> [What is being asked] A verbatim reprint of the records below is what this exercise asks for.

Extracted data entries
# # # #

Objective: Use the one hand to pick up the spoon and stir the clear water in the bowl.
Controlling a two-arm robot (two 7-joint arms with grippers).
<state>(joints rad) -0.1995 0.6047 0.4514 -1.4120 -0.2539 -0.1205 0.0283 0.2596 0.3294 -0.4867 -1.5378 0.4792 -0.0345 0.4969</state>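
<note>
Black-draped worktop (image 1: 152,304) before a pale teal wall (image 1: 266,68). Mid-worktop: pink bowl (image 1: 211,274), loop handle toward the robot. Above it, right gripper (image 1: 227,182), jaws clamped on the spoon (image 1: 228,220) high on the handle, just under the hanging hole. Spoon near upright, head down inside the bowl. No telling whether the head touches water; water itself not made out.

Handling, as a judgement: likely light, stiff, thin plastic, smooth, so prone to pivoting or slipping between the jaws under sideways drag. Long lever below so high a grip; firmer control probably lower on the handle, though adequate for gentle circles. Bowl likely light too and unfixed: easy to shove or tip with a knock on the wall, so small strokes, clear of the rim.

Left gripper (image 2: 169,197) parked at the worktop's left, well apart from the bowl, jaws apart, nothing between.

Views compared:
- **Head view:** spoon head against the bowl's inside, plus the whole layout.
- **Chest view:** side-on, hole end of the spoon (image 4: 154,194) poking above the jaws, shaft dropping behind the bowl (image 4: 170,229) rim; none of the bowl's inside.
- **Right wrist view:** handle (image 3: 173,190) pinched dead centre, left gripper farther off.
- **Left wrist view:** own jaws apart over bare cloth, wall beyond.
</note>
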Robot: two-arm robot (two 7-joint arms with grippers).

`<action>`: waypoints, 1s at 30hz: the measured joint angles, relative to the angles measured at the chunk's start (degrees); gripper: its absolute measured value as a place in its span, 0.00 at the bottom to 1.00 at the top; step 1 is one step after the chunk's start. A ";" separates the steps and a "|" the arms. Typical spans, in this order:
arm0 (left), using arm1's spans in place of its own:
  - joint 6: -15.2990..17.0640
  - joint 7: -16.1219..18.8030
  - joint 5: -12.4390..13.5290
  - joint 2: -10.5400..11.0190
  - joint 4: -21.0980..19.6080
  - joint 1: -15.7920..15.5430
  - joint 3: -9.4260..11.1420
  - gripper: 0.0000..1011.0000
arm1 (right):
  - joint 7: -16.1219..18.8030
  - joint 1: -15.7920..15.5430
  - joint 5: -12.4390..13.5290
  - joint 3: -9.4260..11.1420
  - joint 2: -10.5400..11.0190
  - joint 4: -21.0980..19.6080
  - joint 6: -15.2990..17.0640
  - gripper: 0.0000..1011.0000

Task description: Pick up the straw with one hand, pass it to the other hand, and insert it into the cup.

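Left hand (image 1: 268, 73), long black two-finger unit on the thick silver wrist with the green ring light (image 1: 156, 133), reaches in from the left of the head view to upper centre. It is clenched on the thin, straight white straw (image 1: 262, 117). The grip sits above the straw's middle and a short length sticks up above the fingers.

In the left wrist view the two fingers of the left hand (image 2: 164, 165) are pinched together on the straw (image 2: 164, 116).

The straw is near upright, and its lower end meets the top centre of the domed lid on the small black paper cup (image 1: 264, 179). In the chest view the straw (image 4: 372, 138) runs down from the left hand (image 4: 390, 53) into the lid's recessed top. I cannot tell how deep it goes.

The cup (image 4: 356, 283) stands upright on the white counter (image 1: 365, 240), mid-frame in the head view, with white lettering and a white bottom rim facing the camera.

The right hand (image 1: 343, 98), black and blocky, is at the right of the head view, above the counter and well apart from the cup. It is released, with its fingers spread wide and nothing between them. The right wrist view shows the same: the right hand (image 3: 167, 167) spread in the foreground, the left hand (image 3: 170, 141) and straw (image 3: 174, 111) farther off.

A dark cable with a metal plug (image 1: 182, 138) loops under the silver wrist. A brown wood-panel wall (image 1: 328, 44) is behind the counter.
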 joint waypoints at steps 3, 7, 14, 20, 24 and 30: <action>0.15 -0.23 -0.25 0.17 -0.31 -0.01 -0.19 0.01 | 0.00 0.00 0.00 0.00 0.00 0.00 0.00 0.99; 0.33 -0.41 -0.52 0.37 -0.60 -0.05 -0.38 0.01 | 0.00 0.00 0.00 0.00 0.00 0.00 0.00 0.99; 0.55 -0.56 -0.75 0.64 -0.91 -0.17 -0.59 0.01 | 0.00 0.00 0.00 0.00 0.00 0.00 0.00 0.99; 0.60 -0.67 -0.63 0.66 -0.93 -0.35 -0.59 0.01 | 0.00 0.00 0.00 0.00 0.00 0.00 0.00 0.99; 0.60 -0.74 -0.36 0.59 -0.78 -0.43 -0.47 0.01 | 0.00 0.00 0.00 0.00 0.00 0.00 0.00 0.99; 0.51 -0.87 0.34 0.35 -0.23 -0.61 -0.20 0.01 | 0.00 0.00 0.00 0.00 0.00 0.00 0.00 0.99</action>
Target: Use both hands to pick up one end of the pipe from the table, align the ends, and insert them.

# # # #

> [Written answer]
Objective: Use the one hand to pick up the spoon and stir the clear water in the bowl.
Controlling a two-arm robot (two 7-joint arms with grippers).
<state>(joints rad) -0.1995 0.6047 0.4514 -1.4120 -0.2539 -0.1205 0.0283 0.2596 0.3294 -0.4867 -1.5378 0.4792 -0.0345 0.4969</state>
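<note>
Black-draped worktop (image 1: 152,304) before a pale teal wall (image 1: 266,68). Mid-worktop: pink bowl (image 1: 211,274), loop handle toward the robot. Above it, right gripper (image 1: 227,182), jaws clamped on the spoon (image 1: 228,220) high on the handle, just under the hanging hole. Spoon near upright, head down inside the bowl. No telling whether the head touches water; water itself not made out.

Handling, as a judgement: likely light, stiff, thin plastic, smooth, so prone to pivoting or slipping between the jaws under sideways drag. Long lever below so high a grip; firmer control probably lower on the handle, though adequate for gentle circles. Bowl likely light too and unfixed: easy to shove or tip with a knock on the wall, so small strokes, clear of the rim.

Left gripper (image 2: 169,197) parked at the worktop's left, well apart from the bowl, jaws apart, nothing between.

Views compared:
- **Head view:** spoon head against the bowl's inside, plus the whole layout.
- **Chest view:** side-on, hole end of the spoon (image 4: 154,194) poking above the jaws, shaft dropping behind the bowl (image 4: 170,229) rim; none of the bowl's inside.
- **Right wrist view:** handle (image 3: 173,190) pinched dead centre, left gripper farther off.
- **Left wrist view:** own jaws apart over bare cloth, wall beyond.
</note>
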Robot: two-arm robot (two 7-joint arms with grippers).

`<action>`: waypoints, 1s at 30hz: the measured joint angles, relative to the angles measured at the chunk's start (degrees); gripper: its absolute measured value as a place in its span, 0.00 at the bottom to 1.00 at the top; step 1 is one step after the chunk's start. A ";" separates the steps and a "|" the arms. Typical spans, in this order:
arm0 (left), using arm1's spans in place of its own:
  - joint 6: -15.2990..17.0640
  - joint 7: -16.1219..18.8030
  - joint 5: -12.4390..13.5290
  - joint 2: -10.5400..11.0190
  - joint 4: -21.0980..19.6080
  - joint 1: -15.7920..15.5430
  - joint 3: -9.4260..11.1420
  - gripper: 0.0000..1011.0000
arm1 (right):
  - joint 7: -16.1219..18.8030
  - joint 1: -15.7920..15.5430
  - joint 5: -12.4390..13.5290
  - joint 3: -9.4260..11.1420
  - joint 2: -10.5400..11.0190
  - joint 4: -21.0980..19.6080
  - joint 6: -15.2990..17.0640
  - gripper: 0.0000..1011.0000

Task description: Pick up the straw with one hand, pass it to the other hand, and insert it into the cup.

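Left hand (image 1: 268, 73), long black two-finger unit on the thick silver wrist with the green ring light (image 1: 156, 133), reaches in from the left of the head view to upper centre. It is clenched on the thin, straight white straw (image 1: 262, 117). The grip sits above the straw's middle and a short length sticks up above the fingers.

In the left wrist view the two fingers of the left hand (image 2: 164, 165) are pinched together on the straw (image 2: 164, 116).

The straw is near upright, and its lower end meets the top centre of the domed lid on the small black paper cup (image 1: 264, 179). In the chest view the straw (image 4: 372, 138) runs down from the left hand (image 4: 390, 53) into the lid's recessed top. I cannot tell how deep it goes.

The cup (image 4: 356, 283) stands upright on the white counter (image 1: 365, 240), mid-frame in the head view, with white lettering and a white bottom rim facing the camera.

The right hand (image 1: 343, 98), black and blocky, is at the right of the head view, above the counter and well apart from the cup. It is released, with its fingers spread wide and nothing between them. The right wrist view shows the same: the right hand (image 3: 167, 167) spread in the foreground, the left hand (image 3: 170, 141) and straw (image 3: 174, 111) farther off.

A dark cable with a metal plug (image 1: 182, 138) loops under the silver wrist. A brown wood-panel wall (image 1: 328, 44) is behind the counter.
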 joint waypoints at steps 3, 7, 14, 20, 24 and 30: <action>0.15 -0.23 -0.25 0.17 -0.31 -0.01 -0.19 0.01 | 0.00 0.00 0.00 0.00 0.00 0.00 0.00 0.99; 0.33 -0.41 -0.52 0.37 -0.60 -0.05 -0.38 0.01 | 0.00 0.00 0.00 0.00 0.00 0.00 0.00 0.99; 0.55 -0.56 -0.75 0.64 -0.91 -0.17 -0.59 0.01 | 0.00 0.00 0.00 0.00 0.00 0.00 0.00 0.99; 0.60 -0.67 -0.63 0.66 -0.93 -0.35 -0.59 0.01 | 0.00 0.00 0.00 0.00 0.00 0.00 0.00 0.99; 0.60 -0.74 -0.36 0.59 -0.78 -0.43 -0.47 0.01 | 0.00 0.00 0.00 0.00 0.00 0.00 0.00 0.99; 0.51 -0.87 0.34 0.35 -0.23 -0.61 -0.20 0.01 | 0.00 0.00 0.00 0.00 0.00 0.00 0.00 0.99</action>
Target: Use both hands to pick up one end of the pipe from the table, align the ends, and insert them.

What was requested is fully covered by this answer.